Catharine would anticipate that day. She would of her own free-will resign her lover to Princess Elizabeth. She had by a struggle brought her mind to this sacrifice; she had pressed her hands firmly on her heart, so as not to hear how it wailed and wept.

She went to Elizabeth, and said to her with a sweet smile: "To-day Iwill bring your lover to you, princess. The king has fulfilled his promise. He has to-day with his last dying strength signed this act, which gives you liberty to choose your husband, not from the ranks of princes alone, but to follow your own heart in your choice. Iwill give this act to your lover, and assure him of my assistance and aid. The king is suffering very much to-day, and his consciousness fails more and more. But be certain, if he is in a condition to hear me, I will spend all my powers of persuasion in inclining him to your wish, and in moving him to give his consent to your marriage with Earl Sudley. I now go to receive the earl. So tarry in your room, princess, for Seymour will soon come to bring you the act."Whilst she thus spoke, it seemed to her as though her heart were pierced by red-hot daggers; as though a two-edged sword were cleaving her breast. But Catharine had a strong and courageous soul.

She had sworn to herself to endure this torture to the end; and she endured it. No writhing of her lips, no sigh, no outcry, betrayed the pain that she was suffering. And if, indeed, her cheeks were pale, and her eye dim, they were so because she had spent nights watching by her husband's sick-bed, and because she was mourning for the dying king.

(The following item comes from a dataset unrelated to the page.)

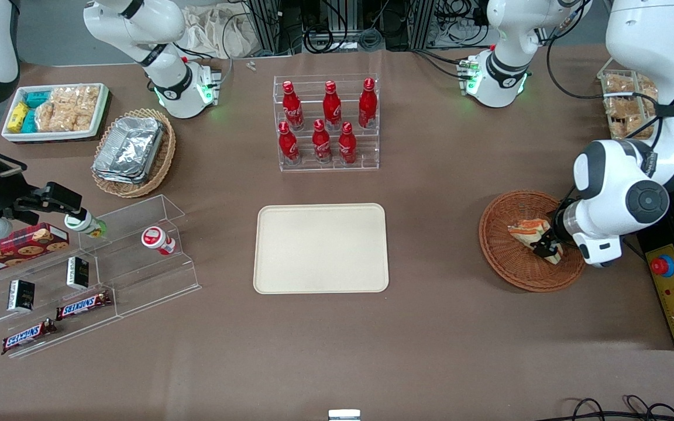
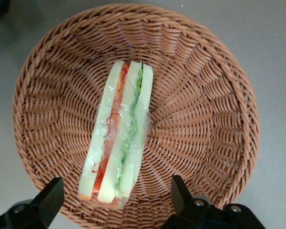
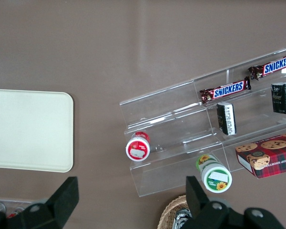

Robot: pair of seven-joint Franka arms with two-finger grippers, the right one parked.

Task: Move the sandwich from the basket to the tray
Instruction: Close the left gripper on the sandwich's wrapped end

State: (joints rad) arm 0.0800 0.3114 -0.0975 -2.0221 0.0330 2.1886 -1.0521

She had the heroism to embrace tenderly this young maiden to whom she was just going to present her love as a sacrifice, and to listen with a smile to the enthusiastic words of gratitude, of rapture and expectant happiness which Elizabeth addressed to her.

With tearless eyes and firm step she returned to her own apartments;and her voice did not at all tremble, as she bade the chamberlain in attendance to summon to her the master of horse, Earl Sudley. Only she had a feeling as though her heart was broken and crushed; and quite softly, quite humbly, she whispered: "I shall die when he is gone. But so long as he is here, I will live; and he shall not have a suspicion of what I suffer!"And while Catharine suffered so dreadfully, Elizabeth was jubilant with delight and rapture; for at last she stood at the goal of her wishes, and this very day she was to become the betrothed of her lover. Oh, how slow and sluggish crept those minutes along! How many eternities had she still to wait before he would come--he, her lover, and soon her husband! Was he already with the queen? Could she expect him already? She stood as if spellbound at the window, and looked down into the courtyard. Through that great gateway over there he must come; through that door yonder he must go, in order to reach the queen's apartments.

She uttered an exclamation, and a glowing blush flitted across her face. There, there, he was. Yonder drew up his equipage; his gold-laced lackeys opened the door and he alighted. How handsome he was, and how magnificent to look upon! How noble and proud his tall figure! How regularly beautiful his fresh, youthful face! How saucy the haughty smile about his mouth; and how his eyes flamed and flashed and shone in wantonness and youthful happiness. His look glanced for a moment at Elizabeth's window. He saluted her, and then entered the door leading to the wing of the palace of Whitehall occupied by the queen. Elizabeth's heart beat so violently that she felt almost suffocated. Now he must have reached the great staircase--now he was above it--now he was entering the queen's apartments--he traverses the first, the second, the third chamber.

In the fourth Catharine was waiting for him.